As part of the settlement, MetLife admitted to the following facts:
- From September 2008 through March 2012, MetLife repeatedly certified for FHA insurance mortgage loans that did not meet HUD underwriting requirements.
- MetLife Bank was aware that a substantial percentage of these loans were not eligible for FHA mortgage insurance due to its own internal quality control findings.
- Between January 2009 and August 2010, the portion of MetLife Bank loans containing the most serious category of deficiencies, which MetLife Bank called “material/significant,” ranged from 25 percent to more than 60 percent.
- These quality control findings were routinely shared with MetLife Bank’s senior managers, including the chief executive officer and board of directors.
- While the overall “significant” error rate identified by MetLife Bank decreased in 2010 and 2011, during the same time period, MetLife Bank more frequently downgraded FHA loans from “significant” to “moderate.” In one instance, a quality control employee wrote in an email discussing MetLife Bank’s practice of downgrading its quality control findings: “Why say Significant when it feels so Good to say MODERATE.”
Overall, between January 2009 and December 2011, MetLife Bank identified 1,097 FHA mortgage loans underwritten by MetLife Bank with a “significant” finding, but despite an obligation to self-report findings of material violations of FHA requirements, MetLife Bank only self-reported 321 mortgages to HUD. MetLife Bank’s conduct caused FHA to insure hundreds of loans that were not eligible for insurance and, as a result, FHA suffered substantial losses when it later paid insurance claims on those loans.

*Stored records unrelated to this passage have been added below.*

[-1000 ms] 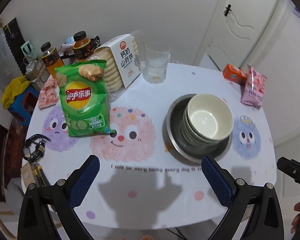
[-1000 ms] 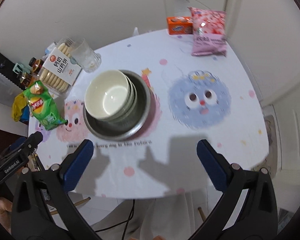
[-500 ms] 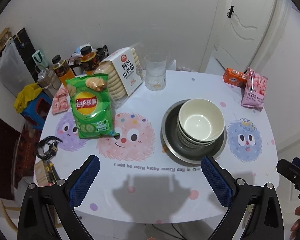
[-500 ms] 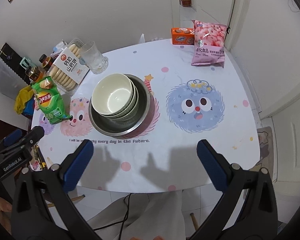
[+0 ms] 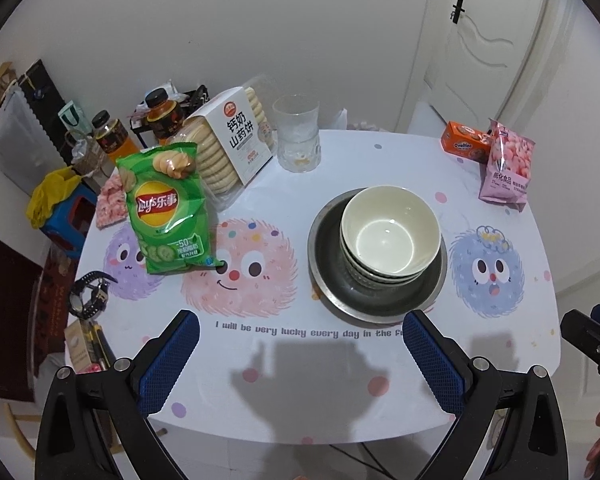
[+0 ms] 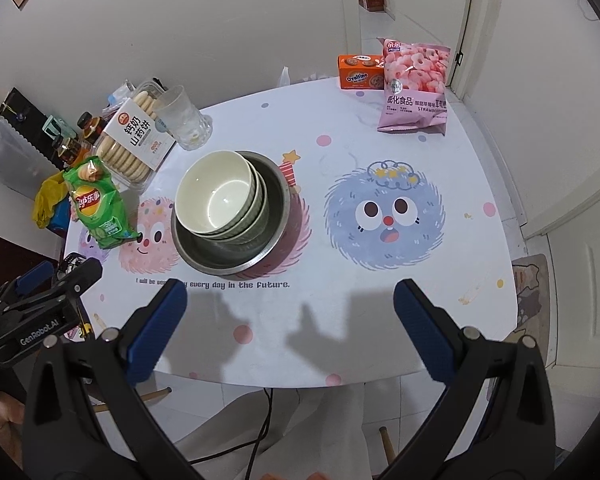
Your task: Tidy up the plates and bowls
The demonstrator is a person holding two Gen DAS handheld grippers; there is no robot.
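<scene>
A stack of cream bowls (image 5: 389,236) (image 6: 218,194) with ribbed green sides sits inside a round metal plate (image 5: 328,280) (image 6: 278,216) on the white cartoon-print table (image 5: 308,360) (image 6: 360,320). My left gripper (image 5: 300,328) hangs open above the table's near edge, well short of the plate and to its left. My right gripper (image 6: 290,296) is open too, high over the near edge, right of the plate. Neither holds anything. Each gripper's black body shows at the edge of the other's view.
A green chip bag (image 5: 166,210), a biscuit box (image 5: 232,144) and a glass (image 5: 298,138) stand at the table's back left. An orange box (image 5: 464,144) and a pink snack bag (image 5: 506,166) sit at the back right. A watch (image 5: 88,294) lies at the left edge.
Both grippers have pulled back and up from the table, so more of it and the room shows. The bowls and plate have stayed put.
</scene>
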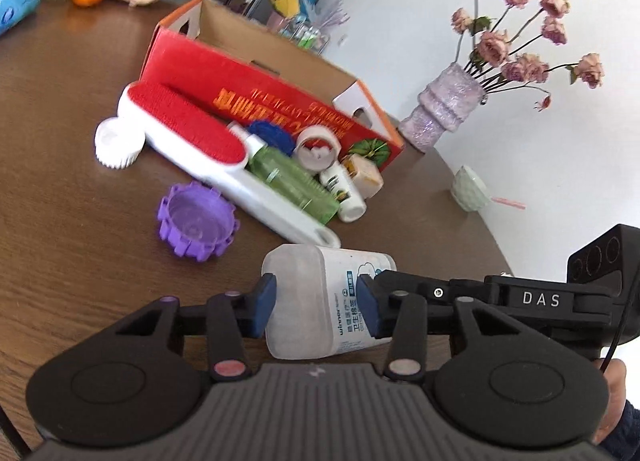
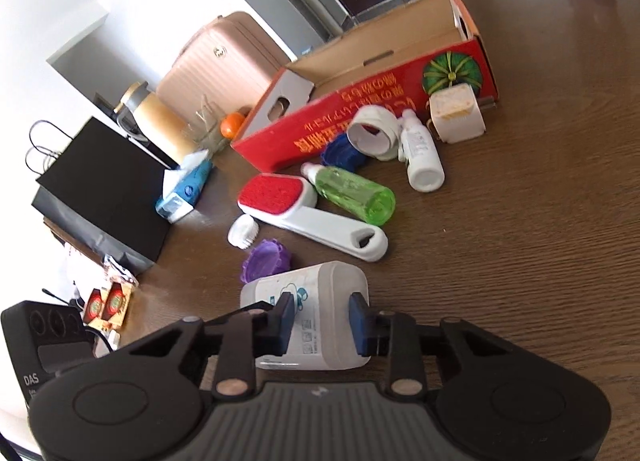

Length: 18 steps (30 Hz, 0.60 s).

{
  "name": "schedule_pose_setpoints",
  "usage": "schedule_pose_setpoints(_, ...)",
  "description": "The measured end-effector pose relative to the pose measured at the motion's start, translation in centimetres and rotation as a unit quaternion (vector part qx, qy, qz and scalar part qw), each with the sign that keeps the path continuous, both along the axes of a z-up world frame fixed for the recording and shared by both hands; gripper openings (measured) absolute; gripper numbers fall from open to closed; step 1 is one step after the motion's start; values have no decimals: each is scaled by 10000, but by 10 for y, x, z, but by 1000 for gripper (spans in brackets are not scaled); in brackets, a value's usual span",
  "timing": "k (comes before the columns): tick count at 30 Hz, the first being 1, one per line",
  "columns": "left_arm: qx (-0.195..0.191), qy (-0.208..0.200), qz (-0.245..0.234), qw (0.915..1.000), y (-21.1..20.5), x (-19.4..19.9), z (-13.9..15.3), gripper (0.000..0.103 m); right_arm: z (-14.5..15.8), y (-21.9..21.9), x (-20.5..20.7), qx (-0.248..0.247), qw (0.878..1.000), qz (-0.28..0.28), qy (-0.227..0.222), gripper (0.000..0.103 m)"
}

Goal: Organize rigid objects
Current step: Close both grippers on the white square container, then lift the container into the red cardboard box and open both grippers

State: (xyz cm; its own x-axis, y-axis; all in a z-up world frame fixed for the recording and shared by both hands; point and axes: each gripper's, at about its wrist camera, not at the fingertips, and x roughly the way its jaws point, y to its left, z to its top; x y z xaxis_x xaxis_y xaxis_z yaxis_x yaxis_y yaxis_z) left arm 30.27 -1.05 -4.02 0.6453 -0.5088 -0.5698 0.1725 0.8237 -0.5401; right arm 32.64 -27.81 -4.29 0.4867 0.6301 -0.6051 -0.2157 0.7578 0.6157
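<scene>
We are holding a frosted cotton-swab jar [image 1: 316, 297] between both grippers above a brown wooden table [image 1: 60, 109]. The left gripper [image 1: 316, 301] is clamping its blue pads [image 1: 264, 303] against the jar's sides, and the right gripper [image 2: 322, 321] is pressing its own pads [image 2: 358, 321] on the same jar [image 2: 316, 301] from the opposite end, so the jar is lying on its side directly between each pair of fingertips.

Beyond the jar, an open red cardboard box [image 1: 256, 89] is standing on the table. Lying along the box's near wall are a red-and-white lint brush [image 1: 224, 157], a green bottle [image 1: 292, 177], a small white bottle [image 1: 344, 193], a white ring [image 1: 318, 149] and a cream cube-shaped container [image 1: 366, 175]. A purple toothed lid [image 1: 196, 225] is sitting between the jar and the box, with a white ribbed cap [image 1: 118, 143] just beside the brush's head. A vase of dried roses [image 1: 448, 105] is standing past the box's far corner.
</scene>
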Motion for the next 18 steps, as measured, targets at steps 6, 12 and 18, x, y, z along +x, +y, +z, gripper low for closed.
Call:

According to acting Chief of the DOJ’s Civil Division Joyce R. Branda, “MetLife Bank’s improper FHA lending practices not only wasted taxpayer funds, but also inflicted harm on homeowners and the housing market that lasts to this day.” U.S. Attorney John Walsh of the District of Colorado echoed this strong condemnation of MetLife’s conduct: “MetLife Bank took advantage of the FHA insurance program by knowingly turning a blind eye to mortgage loans that did not meet basic underwriting requirements, and stuck the FHA and taxpayers with the bill when those mortgages defaulted, . . . contribut[ing] to a catastrophic wave of home foreclosures across the country.”